A teacher is a person who helps students to acquire knowledge, competence or virtue. Informally the role of teacher may be taken on by anyone.

Yo School Magazine recently had a conversation with Educator Lee-Ann Stoffels about taking up a teaching career and how one can navigate their way within the profession.

“In 2007, I moved from Johannesburg back to Cape Town to study for my B.Ed. in 2008, at Cape Peninsula University of Technology, after a battle with deciding what I wanted to do…that was work with children,” says Stoffels.

“At that point, I had been a waitress, dropped out of the University of Johannesburg (UJ), after studying Travelling and Tourism for about 7-8 months, been a telephonic Debt Collector for two companies, became and Event Coordinator after studying through INTEC and decided that my life needed direction. I had realised that having an education was the best weapon one could have in life.

“My mother use to tell my sister and myself that if we didn’t want to go to school, we would not be welcomed in her house, because she wanted her children to have an education and be educated. Like any typical teenager, at that time, I always thought that my mother was overreacting, but today I can honestly say that I am incredibly grateful to her for all her threats and tough love.

“I studied for four years and was determined to prove people wrong who claimed many things about the person I was or would become. In my first year, I took out a NSFAS loan, but due to my results, I was able to obtain a Fundza Lushaka Bursary for the remaining three years of my studies, but this meant that I had to stay focussed and maintain my marks.

“The day I started my first job, after strings of interviews, I was excited but extremely nervous, but that doesn’t compare to the day I graduated, wore my gown, stood on the stage and received my degree. I was ecstatic and over the moon and that is a feeling no one can ever take from me,” added Stoffels.

“As an educator, I believe that every single young person can achieve anything and everything they put their hearts and minds to. I know that I tend to be hard on my learners but that is only because I honestly believe that their potential is so high, and I want them to achieve greater heights. I believe that no matter where you come from, who or what your parents are or which name brands you wear or don’t wear, your determination, your faith and your trust in yourself and God will open many doors for you.

“For teacher’s starting in this profession, I can honestly say that it opens doors for you. While being a teacher, I’ve been become an HIV/Aids Counsellor through a Governmental initiative, obtained my British Council CiSelt Certificate, which means that I am able to teach English anywhere in the world, also through a Governmental and British Council initiative and have been to a few positive workshops.

“If you do not believe that you are able to make a difference or you aren’t willing to work during your school holidays, or willing to have sleepless nights about a learner in your class who has a problem that you are trying to assist with, aren’t willing to be a mother/father, security guard, police officer, judge and jury, doctor, nurse, psychologist, guidance teacher, aunt/uncle, drive to learner’s houses to find out if they are alright if they haven’t been to school or assist them in any way, then this profession is not for you. Teaching requires passion, passion for children, passion for your job and passion to be able and willing to make a difference, even if it is just in one child’s life,” adds Stoffels.

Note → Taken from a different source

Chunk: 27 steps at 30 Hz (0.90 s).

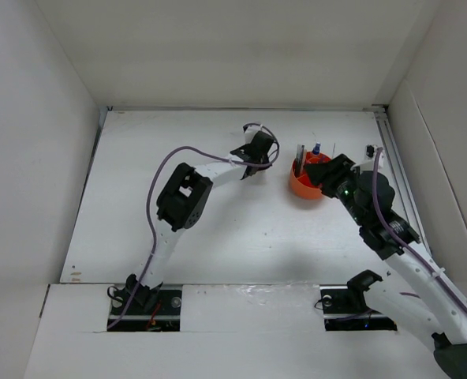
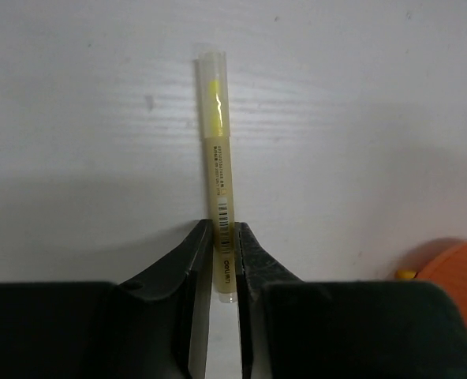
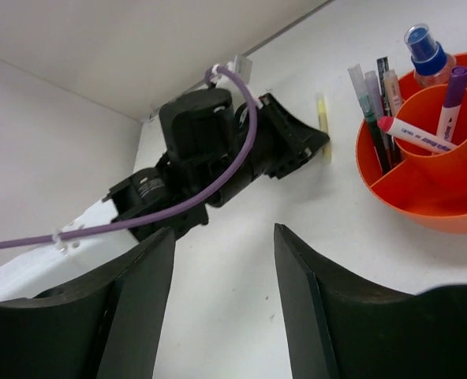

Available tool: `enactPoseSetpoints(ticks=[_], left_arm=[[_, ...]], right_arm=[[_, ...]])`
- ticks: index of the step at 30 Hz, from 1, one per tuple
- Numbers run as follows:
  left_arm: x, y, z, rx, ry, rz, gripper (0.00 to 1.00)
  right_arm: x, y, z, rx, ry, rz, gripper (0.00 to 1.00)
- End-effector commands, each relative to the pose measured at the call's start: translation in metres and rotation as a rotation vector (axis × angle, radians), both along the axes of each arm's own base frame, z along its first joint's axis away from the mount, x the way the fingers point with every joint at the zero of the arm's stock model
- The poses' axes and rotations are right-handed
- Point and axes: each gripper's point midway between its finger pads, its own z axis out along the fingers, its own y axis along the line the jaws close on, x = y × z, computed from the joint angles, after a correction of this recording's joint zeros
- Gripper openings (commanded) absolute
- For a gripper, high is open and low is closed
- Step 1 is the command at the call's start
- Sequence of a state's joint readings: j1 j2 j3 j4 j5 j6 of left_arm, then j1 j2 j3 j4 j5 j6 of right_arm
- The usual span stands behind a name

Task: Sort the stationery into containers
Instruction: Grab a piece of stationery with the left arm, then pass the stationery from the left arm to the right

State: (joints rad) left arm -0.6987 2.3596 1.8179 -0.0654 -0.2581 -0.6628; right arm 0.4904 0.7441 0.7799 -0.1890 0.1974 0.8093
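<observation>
My left gripper (image 2: 224, 230) is shut on the near end of a yellow highlighter (image 2: 215, 134), which points away from it, low over the white table. In the top view the left gripper (image 1: 259, 150) is just left of the orange tub (image 1: 303, 188). The tub (image 3: 423, 207) holds a blue-capped bottle (image 3: 425, 49), a purple marker (image 3: 453, 99), a white red-tipped stick (image 3: 416, 135) and several thin pens (image 3: 374, 110). My right gripper (image 3: 224, 237) is open and empty, hovering by the tub's near right side (image 1: 328, 178). The highlighter (image 3: 322, 118) shows beyond the left gripper's tip.
A small black object (image 1: 369, 150) lies near the right wall behind the tub. White walls close in the table at the back and on both sides. The tub's edge (image 2: 464, 268) shows at the lower right of the left wrist view.
</observation>
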Motion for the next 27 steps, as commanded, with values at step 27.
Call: enactPoseSetpoints(ticks=[27], left_arm=[[-0.175,0.038,0.122,-0.29,-0.193,-0.479,0.0]], right_arm=[[0.034,0.06,-0.052,-0.086,0.12,0.174,0.89]])
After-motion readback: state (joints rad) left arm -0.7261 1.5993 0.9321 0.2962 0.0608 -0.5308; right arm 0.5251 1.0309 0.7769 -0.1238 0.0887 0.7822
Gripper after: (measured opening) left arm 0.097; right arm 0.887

“If you are still studying, then get involved with the schooling system during your observation period, you will experience and learn a lot about the profession.

Look forward to tears, laughter, entertainment, creativity, sadness, fear, fun and a whole lot of different opinions, ideas and thoughts and always remember why you chose to be in the most challenging, yet exciting, profession in the world,” concludes Stoffels.

William Arthru Ward said: ‘The mediocre teacher tells. The good teacher explains. The superior teacher demonstrates. The great teacher inspires.’